Assigned task
Using the material below, print the line that contains "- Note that", the line that contains "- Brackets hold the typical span", and every line in between, exactly and nothing else.

[[ Supplied information, beginning ]]

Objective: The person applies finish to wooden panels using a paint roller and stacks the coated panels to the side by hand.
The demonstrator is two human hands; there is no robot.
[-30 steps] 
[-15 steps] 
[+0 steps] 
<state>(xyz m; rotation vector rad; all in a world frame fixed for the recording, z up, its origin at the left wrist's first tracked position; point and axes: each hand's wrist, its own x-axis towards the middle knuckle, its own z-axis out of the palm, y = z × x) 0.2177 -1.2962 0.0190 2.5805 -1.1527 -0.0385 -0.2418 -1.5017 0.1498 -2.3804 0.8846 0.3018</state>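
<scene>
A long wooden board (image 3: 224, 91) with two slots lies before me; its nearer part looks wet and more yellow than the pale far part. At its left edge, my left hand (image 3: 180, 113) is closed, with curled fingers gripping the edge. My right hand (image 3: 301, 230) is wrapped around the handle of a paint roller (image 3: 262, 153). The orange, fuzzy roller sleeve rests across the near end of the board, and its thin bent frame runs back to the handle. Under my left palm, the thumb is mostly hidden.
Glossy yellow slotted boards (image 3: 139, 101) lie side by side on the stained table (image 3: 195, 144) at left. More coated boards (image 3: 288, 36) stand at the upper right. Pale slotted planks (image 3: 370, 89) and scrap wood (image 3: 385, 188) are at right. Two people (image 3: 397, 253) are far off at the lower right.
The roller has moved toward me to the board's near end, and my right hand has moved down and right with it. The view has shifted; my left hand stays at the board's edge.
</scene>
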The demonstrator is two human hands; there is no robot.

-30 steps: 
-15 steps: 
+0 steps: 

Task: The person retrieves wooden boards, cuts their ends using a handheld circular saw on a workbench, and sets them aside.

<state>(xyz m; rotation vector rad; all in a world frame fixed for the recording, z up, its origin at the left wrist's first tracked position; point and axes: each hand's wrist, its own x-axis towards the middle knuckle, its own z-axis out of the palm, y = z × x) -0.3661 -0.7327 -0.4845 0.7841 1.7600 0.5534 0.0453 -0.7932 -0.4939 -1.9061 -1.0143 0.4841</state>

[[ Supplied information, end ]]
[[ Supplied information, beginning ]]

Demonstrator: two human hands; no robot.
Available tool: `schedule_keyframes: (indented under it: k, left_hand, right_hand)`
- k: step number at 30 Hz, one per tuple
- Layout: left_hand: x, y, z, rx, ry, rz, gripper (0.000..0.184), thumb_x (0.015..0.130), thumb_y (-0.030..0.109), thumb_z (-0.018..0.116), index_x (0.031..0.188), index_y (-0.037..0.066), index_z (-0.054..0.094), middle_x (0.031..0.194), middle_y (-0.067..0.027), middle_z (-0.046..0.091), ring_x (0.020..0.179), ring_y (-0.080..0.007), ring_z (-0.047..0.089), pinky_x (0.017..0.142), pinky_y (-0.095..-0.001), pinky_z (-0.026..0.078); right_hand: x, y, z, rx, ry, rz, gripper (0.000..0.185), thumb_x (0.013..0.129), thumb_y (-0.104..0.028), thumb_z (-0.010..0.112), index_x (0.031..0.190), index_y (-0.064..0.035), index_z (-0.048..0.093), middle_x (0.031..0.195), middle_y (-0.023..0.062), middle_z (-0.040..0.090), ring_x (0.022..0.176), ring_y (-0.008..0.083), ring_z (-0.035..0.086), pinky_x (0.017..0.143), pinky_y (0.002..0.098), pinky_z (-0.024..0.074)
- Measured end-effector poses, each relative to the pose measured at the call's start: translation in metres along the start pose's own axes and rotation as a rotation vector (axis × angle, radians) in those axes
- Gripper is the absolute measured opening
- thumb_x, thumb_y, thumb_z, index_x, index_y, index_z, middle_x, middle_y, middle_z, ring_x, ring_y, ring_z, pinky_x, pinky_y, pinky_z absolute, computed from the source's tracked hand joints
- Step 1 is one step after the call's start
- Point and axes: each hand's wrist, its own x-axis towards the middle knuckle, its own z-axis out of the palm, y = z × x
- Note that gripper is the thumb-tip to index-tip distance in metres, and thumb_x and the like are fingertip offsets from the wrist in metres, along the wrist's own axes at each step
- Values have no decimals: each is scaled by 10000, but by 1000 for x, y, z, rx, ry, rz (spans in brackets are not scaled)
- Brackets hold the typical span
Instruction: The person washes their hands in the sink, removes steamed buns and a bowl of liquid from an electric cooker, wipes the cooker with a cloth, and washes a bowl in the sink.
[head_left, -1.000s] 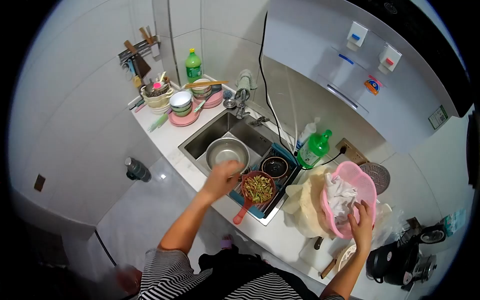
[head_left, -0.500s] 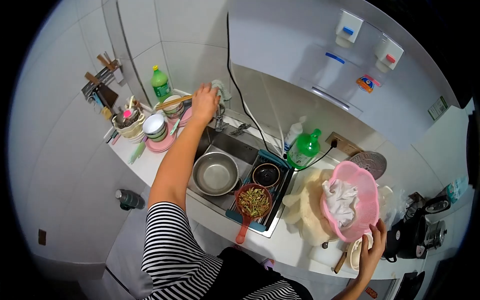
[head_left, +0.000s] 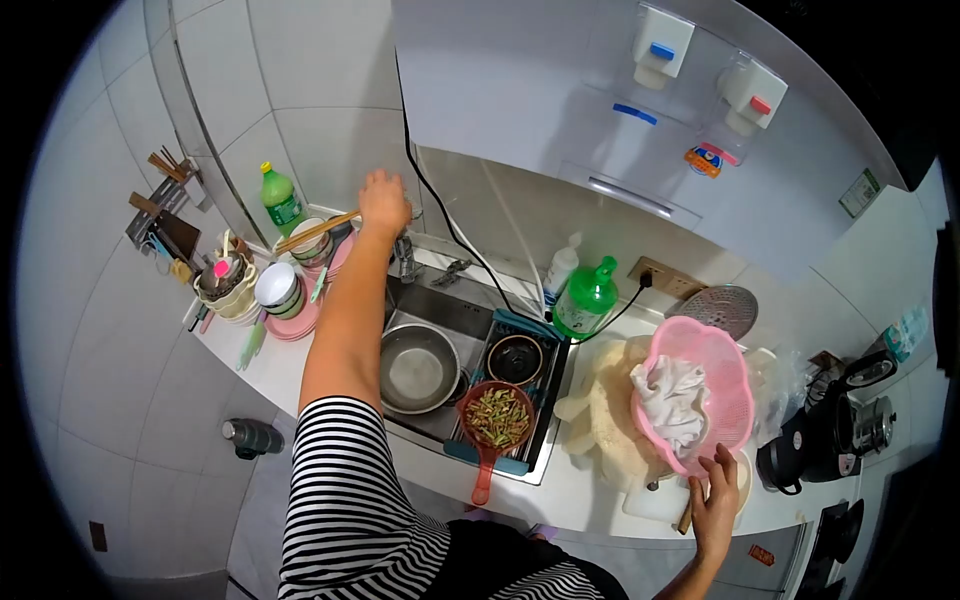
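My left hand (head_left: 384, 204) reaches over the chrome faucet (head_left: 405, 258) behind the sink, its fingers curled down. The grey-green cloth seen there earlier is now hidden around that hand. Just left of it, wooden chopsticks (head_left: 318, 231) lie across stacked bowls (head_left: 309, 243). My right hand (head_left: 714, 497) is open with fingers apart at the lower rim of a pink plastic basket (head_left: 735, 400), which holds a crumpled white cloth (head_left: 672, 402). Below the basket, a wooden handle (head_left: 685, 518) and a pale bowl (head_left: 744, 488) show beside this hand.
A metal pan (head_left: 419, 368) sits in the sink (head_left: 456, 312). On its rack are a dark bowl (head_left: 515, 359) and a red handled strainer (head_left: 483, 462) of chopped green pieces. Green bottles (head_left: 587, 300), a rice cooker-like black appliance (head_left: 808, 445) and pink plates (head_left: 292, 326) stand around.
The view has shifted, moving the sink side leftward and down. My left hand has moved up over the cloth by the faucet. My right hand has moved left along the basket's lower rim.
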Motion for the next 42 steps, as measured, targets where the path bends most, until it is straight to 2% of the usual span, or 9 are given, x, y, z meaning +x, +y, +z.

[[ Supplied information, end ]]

Exercise response
- Note that gripper is the thumb-tip to index-tip distance in metres, and thumb_x and the like are fingertip offsets from the wrist in metres, along the wrist's own axes at each step
- Values have no decimals: each is scaled by 10000, but by 1000 for x, y, z, rx, ry, rz (spans in brackets are not scaled)
- Brackets hold the typical span

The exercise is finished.